=== Begin Enclosure ===
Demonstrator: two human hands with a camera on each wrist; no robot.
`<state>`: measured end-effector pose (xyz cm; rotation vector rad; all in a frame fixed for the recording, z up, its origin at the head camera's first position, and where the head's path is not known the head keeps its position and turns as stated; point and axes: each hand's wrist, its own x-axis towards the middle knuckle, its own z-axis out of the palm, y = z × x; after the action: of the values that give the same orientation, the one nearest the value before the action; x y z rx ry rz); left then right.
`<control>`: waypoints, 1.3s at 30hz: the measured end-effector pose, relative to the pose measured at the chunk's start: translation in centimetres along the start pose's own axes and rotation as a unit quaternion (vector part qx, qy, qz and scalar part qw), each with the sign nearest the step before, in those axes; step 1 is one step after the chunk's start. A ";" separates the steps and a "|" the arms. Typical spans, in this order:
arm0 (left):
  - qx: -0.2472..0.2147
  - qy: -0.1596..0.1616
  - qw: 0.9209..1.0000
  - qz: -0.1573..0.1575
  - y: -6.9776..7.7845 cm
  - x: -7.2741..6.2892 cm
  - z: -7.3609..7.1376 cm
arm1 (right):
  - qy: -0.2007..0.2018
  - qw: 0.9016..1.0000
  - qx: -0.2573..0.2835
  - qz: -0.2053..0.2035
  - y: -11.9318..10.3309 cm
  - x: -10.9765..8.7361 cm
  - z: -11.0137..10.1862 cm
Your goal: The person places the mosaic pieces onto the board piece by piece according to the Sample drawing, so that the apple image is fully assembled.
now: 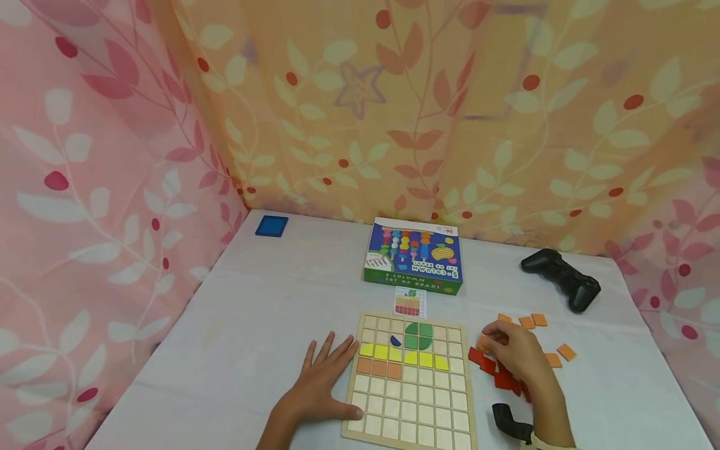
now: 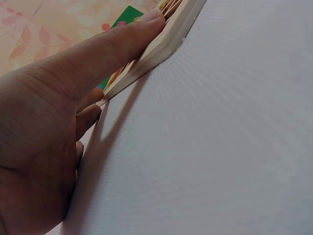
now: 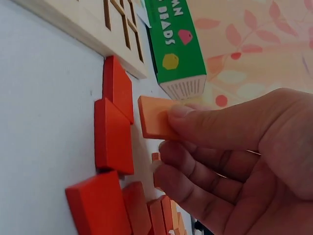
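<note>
A wooden grid board [image 1: 394, 406] lies on the white table, with green quarter-round tiles [image 1: 419, 336], a row of yellow tiles [image 1: 380, 352], several orange tiles [image 1: 379, 369] and a dark blue piece [image 1: 395, 340] on it. My left hand [image 1: 320, 387] rests spread at the board's left edge; its thumb [image 2: 122, 41] lies on the rim. To the right of the board, my right hand [image 1: 514, 350] pinches an orange square tile [image 3: 156, 117] between thumb and fingers. Red tiles [image 3: 113, 137] lie below that hand, and loose orange tiles [image 1: 567, 352] are scattered around it.
Behind the board sit a small pattern card [image 1: 410, 303] and a blue and green bead-set box [image 1: 413, 255]. A black game controller [image 1: 561, 279] lies at the right. Far left is a blue square [image 1: 272, 226]. Patterned cloth hangs behind the table.
</note>
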<state>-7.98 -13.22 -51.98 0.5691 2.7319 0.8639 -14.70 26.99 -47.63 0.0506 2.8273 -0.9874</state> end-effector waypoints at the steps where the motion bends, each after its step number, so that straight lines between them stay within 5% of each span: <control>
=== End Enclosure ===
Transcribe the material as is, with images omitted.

#### Result of the task:
Demonstrator: two human hands with a camera on each wrist; no robot.
`<state>`: measured end-effector pose (xyz cm; rotation vector rad; all in a frame fixed for the recording, z up, its origin at the head camera's first position, and where the head's path is not known the head keeps its position and turns as stated; point and axes: each hand's wrist, its own x-axis towards the middle knuckle, its own z-axis out of the palm, y = z × x; after the action: of the values that give the same orientation, the one nearest the value before the action; x y z rx ry rz); left then right.
`<control>`: waypoints, 1.3s at 30hz: the measured end-effector pose, relative to the pose measured at the chunk's start: translation in centimetres along the start pose's own axes and rotation as a unit quaternion (vector part qx, qy, qz and scalar part qw), each with the sign nearest the step before, in those axes; step 1 is one step after the chunk's start. A ";" separates the steps and a "|" the arms. Typical spans, in this order:
arm0 (left):
  - qx: -0.2472..0.2147
  - qy: -0.1596..0.1616
  - qw: 0.9209..1.0000
  - qz: -0.1573..0.1575
  - y: -6.9776..7.7845 cm
  - x: -7.2741..6.2892 cm
  - z: -7.3609..7.1376 cm
arm1 (right):
  - qy: -0.2007..0.2018
  - qw: 0.9016..1.0000
  - qx: -0.2573..0.2835
  - qz: -0.2053..0.2035
  - y: -11.9318..10.3309 cm
  - x: -10.9765..8.7361 cm
  - z: -11.0137..10.1862 cm
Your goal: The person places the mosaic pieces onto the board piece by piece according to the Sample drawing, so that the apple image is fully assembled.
now: 
now: 
now: 
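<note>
A wooden grid board [image 1: 394, 406] lies on the white table, with green quarter-round tiles [image 1: 419, 336], a row of yellow tiles [image 1: 380, 352], several orange tiles [image 1: 379, 369] and a dark blue piece [image 1: 395, 340] on it. My left hand [image 1: 320, 387] rests spread at the board's left edge; its thumb [image 2: 122, 41] lies on the rim. To the right of the board, my right hand [image 1: 514, 350] pinches an orange square tile [image 3: 156, 117] between thumb and fingers. Red tiles [image 3: 113, 137] lie below that hand, and loose orange tiles [image 1: 567, 352] are scattered around it.
Behind the board sit a small pattern card [image 1: 410, 303] and a blue and green bead-set box [image 1: 413, 255]. A black game controller [image 1: 561, 279] lies at the right. Far left is a blue square [image 1: 272, 226]. Patterned cloth hangs behind the table.
</note>
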<state>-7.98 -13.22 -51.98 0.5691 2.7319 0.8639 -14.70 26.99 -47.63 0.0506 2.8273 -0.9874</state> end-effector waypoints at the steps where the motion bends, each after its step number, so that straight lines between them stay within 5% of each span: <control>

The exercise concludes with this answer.